╔══

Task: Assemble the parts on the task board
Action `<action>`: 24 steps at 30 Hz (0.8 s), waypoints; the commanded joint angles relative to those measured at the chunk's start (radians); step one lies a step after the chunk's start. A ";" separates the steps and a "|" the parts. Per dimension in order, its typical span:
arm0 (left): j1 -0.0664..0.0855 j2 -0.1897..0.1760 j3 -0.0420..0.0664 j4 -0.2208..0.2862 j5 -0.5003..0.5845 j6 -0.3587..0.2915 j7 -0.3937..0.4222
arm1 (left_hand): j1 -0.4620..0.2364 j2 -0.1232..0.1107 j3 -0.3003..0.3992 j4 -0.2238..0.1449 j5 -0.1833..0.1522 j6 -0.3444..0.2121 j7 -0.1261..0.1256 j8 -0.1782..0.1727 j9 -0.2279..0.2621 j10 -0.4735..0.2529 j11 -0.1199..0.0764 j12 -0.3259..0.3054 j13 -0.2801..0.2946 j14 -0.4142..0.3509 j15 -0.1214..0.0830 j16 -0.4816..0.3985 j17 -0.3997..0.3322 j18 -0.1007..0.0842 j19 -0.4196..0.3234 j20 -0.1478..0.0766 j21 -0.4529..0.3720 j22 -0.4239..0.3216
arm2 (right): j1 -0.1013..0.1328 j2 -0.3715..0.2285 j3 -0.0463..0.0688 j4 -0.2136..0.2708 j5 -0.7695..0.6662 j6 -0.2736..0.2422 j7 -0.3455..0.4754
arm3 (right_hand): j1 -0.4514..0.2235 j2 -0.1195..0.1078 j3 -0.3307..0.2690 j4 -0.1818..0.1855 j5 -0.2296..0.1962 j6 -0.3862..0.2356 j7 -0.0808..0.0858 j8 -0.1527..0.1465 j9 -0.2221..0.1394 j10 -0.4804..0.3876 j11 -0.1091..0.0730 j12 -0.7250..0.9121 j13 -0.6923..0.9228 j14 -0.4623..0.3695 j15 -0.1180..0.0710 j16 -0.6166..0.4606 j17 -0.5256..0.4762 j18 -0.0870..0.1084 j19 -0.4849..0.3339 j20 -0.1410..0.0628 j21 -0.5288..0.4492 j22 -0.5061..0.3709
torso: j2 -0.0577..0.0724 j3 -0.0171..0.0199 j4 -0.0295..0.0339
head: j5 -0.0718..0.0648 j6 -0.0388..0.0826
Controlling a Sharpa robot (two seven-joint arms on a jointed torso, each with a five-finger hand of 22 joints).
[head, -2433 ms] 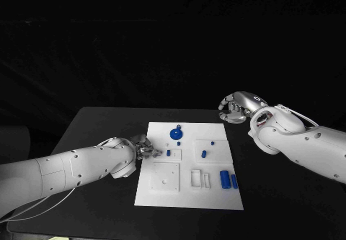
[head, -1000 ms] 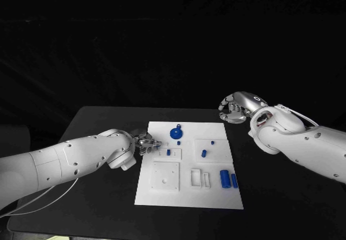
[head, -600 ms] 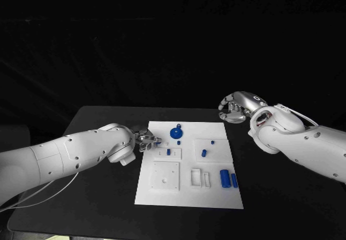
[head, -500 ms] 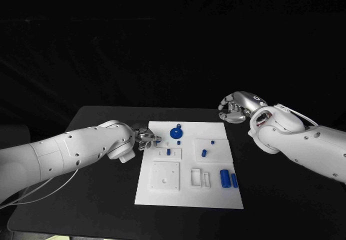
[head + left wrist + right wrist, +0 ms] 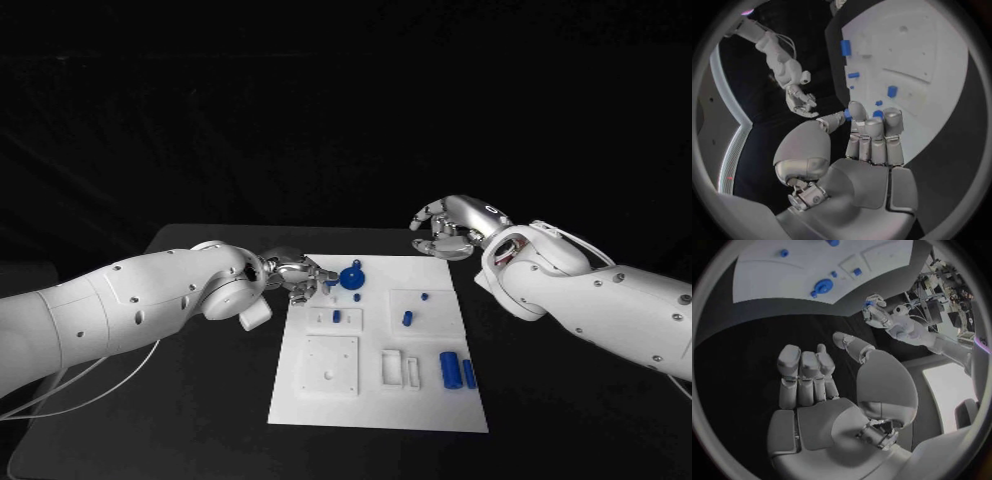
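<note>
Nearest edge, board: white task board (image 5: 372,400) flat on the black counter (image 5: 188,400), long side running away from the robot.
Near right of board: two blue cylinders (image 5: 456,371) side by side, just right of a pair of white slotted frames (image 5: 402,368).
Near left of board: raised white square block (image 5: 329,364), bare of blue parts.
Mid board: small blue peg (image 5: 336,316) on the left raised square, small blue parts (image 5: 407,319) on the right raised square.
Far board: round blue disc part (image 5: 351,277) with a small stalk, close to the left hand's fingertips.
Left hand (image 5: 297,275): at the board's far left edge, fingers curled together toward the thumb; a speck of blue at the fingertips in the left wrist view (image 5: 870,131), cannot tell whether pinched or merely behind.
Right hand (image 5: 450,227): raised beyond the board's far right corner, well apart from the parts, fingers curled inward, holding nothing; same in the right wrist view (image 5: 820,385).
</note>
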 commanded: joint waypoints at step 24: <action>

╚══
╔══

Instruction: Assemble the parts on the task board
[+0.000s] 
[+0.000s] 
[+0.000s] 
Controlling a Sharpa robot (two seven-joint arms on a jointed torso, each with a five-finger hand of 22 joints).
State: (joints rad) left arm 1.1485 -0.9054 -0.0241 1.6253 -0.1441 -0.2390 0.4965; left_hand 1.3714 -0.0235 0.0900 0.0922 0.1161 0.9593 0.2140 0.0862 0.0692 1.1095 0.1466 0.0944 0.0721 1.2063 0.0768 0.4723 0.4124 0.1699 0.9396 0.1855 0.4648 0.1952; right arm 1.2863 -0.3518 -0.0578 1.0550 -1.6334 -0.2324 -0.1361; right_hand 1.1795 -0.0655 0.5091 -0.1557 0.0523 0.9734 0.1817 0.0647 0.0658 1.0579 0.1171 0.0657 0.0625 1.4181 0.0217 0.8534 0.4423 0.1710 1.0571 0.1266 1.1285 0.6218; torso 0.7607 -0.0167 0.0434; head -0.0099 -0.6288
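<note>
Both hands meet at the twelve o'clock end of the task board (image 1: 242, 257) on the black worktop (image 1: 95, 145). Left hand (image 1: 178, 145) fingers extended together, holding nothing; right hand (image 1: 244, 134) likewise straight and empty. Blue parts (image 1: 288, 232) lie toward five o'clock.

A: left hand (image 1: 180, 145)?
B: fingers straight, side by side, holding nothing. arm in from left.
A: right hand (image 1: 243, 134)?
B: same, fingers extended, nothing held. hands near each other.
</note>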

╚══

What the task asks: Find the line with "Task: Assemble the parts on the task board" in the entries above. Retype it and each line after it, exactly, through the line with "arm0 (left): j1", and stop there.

Written reply:
Task: Assemble the parts on the task board
Action `<action>`: 24 steps at 30 Hz (0.8 s), waypoints; the commanded joint angles relative to those measured at the chunk's start (radians); step one lies a step after the chunk's start. A ";" separates the steps and a "|" the parts. Per dimension in order, its typical span:
arm0 (left): j1 -0.0664..0.0855 j2 -0.1897..0.1760 j3 -0.0420..0.0664 j4 -0.2208..0.2862 j5 -0.5003..0.5845 j6 -0.3587..0.2915 j7 -0.3937..0.4222

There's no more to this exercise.